What to eat during summer? In the summer you don’t always feel like warm food. Especially when it’s very hot outside. A meal salad is an excellent solution for lunch or dinner. But after a long series of tropical days, you might be tired of meal salads and want something different. In this article you will read about refreshing options for every moment of the day: breakfast, lunch, dinner and snacks. We start with breakfast.
Breakfast
Breakfast smoothie bowl with frozen fruit
A few years ago, it was a hit on social media: a smoothie bowl for breakfast. The most nutritious way to make it is to blend (plant-based) yogurt with frozen fruit and add nutritious powders of your choice, such as: acai, maca, cocoa, turmeric, wheat grass, spirulina… You can make it as crazy as you want. When your smoothie is ready, pour it into a breakfast bowl and decorate it with berries, fruit, nuts and seeds.
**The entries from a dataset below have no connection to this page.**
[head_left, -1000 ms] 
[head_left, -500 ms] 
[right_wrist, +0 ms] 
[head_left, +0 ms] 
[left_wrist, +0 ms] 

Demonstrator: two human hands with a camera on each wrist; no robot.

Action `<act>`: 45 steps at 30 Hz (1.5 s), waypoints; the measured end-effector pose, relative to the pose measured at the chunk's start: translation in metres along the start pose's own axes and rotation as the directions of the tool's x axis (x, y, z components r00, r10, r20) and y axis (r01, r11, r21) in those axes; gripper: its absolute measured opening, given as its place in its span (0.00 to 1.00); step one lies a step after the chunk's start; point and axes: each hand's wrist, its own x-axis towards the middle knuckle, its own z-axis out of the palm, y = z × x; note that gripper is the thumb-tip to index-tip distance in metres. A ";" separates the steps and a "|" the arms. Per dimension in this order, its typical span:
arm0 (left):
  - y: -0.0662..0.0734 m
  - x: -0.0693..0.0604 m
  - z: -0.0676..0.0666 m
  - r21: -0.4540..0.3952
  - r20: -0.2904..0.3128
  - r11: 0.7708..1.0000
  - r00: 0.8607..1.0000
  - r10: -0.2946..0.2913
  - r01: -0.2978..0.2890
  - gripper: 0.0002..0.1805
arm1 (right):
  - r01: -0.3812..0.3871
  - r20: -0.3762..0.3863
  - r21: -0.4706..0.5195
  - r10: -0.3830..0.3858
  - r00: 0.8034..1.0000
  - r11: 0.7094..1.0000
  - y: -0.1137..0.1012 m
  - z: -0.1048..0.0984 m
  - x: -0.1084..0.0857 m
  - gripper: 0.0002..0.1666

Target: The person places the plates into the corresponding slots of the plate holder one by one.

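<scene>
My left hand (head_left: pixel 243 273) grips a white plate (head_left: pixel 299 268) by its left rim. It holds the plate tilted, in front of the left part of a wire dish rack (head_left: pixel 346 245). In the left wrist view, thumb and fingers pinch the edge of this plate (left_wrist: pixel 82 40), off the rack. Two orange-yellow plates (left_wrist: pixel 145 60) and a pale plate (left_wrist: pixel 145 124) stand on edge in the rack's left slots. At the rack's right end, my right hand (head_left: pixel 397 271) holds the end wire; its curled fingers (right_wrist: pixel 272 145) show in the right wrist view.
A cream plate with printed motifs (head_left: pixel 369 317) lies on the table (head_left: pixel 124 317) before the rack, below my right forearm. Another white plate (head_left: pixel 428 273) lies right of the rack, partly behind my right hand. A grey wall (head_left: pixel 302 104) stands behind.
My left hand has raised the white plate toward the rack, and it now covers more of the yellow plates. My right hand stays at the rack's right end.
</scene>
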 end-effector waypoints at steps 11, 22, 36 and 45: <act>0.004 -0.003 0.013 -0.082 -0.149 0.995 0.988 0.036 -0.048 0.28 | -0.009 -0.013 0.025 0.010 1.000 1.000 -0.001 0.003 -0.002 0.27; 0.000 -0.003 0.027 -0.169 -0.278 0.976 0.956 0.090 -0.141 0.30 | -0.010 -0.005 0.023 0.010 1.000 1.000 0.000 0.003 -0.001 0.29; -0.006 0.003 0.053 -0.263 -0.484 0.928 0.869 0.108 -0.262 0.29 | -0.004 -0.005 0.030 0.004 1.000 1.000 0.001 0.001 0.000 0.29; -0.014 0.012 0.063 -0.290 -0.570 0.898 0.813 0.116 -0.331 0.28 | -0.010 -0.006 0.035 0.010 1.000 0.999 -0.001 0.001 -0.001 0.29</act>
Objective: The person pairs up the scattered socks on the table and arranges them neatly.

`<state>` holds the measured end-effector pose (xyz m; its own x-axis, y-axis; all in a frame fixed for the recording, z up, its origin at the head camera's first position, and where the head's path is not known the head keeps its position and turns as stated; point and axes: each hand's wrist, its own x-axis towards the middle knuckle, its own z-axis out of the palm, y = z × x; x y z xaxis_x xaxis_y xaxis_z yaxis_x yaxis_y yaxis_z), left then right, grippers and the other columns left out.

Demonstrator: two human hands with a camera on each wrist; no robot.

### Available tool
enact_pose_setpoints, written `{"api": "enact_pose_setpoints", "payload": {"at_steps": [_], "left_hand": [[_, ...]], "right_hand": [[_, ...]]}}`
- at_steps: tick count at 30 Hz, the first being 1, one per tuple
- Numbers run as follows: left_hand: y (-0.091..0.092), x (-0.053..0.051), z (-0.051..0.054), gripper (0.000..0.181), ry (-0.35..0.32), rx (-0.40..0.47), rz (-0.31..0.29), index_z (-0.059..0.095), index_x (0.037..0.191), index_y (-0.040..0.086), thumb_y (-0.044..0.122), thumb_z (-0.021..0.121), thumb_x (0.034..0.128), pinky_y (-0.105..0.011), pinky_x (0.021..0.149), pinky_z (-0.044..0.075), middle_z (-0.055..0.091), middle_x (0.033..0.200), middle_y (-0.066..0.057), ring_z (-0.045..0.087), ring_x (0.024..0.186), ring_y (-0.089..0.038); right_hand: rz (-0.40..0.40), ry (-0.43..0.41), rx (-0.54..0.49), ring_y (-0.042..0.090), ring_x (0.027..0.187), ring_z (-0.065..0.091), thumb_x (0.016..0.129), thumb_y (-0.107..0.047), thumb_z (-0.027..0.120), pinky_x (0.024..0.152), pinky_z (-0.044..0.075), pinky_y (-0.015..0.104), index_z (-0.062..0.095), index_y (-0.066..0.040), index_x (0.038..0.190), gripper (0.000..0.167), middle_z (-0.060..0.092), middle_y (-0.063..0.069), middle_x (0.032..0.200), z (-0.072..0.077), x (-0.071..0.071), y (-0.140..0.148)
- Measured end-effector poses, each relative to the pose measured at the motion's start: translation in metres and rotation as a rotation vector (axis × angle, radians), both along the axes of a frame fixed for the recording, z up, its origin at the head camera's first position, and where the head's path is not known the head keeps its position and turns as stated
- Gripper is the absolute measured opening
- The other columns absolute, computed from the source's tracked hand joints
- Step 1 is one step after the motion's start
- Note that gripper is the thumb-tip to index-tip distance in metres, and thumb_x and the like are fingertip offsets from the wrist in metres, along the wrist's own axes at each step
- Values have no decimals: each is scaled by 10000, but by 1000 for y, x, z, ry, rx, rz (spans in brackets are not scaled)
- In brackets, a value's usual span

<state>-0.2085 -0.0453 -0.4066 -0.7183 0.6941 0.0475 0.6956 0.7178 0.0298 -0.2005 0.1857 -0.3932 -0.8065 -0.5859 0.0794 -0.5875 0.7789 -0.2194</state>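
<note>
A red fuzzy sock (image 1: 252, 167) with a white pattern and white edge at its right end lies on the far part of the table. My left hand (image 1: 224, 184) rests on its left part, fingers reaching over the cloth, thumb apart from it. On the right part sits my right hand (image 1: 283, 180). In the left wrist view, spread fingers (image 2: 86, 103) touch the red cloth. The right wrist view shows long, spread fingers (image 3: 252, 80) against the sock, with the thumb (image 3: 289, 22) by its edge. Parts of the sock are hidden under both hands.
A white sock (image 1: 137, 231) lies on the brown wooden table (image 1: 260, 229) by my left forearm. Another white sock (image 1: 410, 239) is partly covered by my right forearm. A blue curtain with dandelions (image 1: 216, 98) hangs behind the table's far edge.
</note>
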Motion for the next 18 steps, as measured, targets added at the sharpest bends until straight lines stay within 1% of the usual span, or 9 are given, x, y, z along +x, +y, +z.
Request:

Bircher muesli / overnight oats
The Bircher muesli was developed around 1900 by the Swiss doctor Maximilian Bircher Benner. They are basically soaked oat flakes with fruits, nuts and seeds. You mix everything together, put in a bowl and let soak overnight in (plant-based) milk, yogurt or juice. By the morning it is ready for consumption.
Lunch
Cold bowls or salads based on grains
Cold dishes based on cooked grains are easy to take to the office. How do you make such a dish? You cook the grain of your choice (such as pearl barley, couscous, buckwheat or wild rice). Next, you add cooked or raw vegetables. Then add some nuts/seeds. Finally, add a little olive oil, salt to taste, stir well and you’re done. You can vary by using different grains, different types of vegetables and different nuts/seeds.
Note: regular white rice does not taste good when it has cooled down. So don’t use it in cold dishes (except in sushi of course).
Cold bowls/salads based on legumes
The principle of this dish is the same as the previous one. You only take a large portion of cooked or tinned legumes instead of a grain: chickpeas, lentils, beans. All kinds of beans and green, brown and black lentils work well in this dish. Red and yellow lentils become very mushy when cooked and are therefore not suitable for cooled bowls.
Watermelon salad
Watermelon is of course an ultimate summer fruit. In some countries it is used not only as a sweet snack but also as a part of savory dishes. A well-known combination is a watermelon salad with feta and fresh mint.
Cold soups
Summer is the time for cold soups. Cucumber soup or tomato gazpacho are the most famous summer soups.
Dinner
Pasta salads
Who does not love pasta? Pasta is a dish that can be eaten cold. You cook pasta, mix it with pesto and let it cool. Then you stir in fresh ingredients, such as cherry tomatoes, arugula, raw zucchini, bell peppers. You can also add pieces of cheese and/or pine nuts, olives, sun-dried tomatoes, and so on.
Savory pies
Have you ever noticed that a savory pie (like quiche) actually tastes better the next day? Just take it out of the fridge and let it reach room temperature before eating.
Spring rolls
Spring rolls are the ultimate summer dish. They are light and nice and cool and contain a lot of vegetables. You can vary a little each time you make them by using different ingredients. Making spring rolls is a matter of practice. The more you make, the easier it gets. So don’t get discouraged if it doesn’t work from the very first roll. Just try again!
Snacks
Fruit Salad
A smoothie is not the best option to pump up your fruit consumption. A smoothie contains relatively many calories but is not satiating. This generally applies to all liquid foods. A better alternative is a fruit salad. Peel and cut any fruit you have at home, and you have a very appealing snack that is healthy too.
And what about ice cream?
Warm weather is an excuse for having an ice cream. Many people quickly become addicted to ice cream, myself included. How can you minimize the damage of ice-cream addiction?
First, you should limit yourself to a reasonable portion. What helps is to not buy large jars of ice cream, but small, individual jars. Usually these are 100 ml portions.
Second: always check how many grams of sugar your ice cream contains. This varies greatly per type of ice-cream. Keep in mind that the World Health Organization recommends getting no more than 5% of your daily calorie intake from sugar. This means no more than 25 grams of sugar (women) or 30 grams (men) per day. For reference, a teaspoon of sugar is about four grams. An ice cream can easily contain 15-30 g of sugar per serving. Be aware of that.
Third, think of ice cream as a treat and not a normal part of your diet.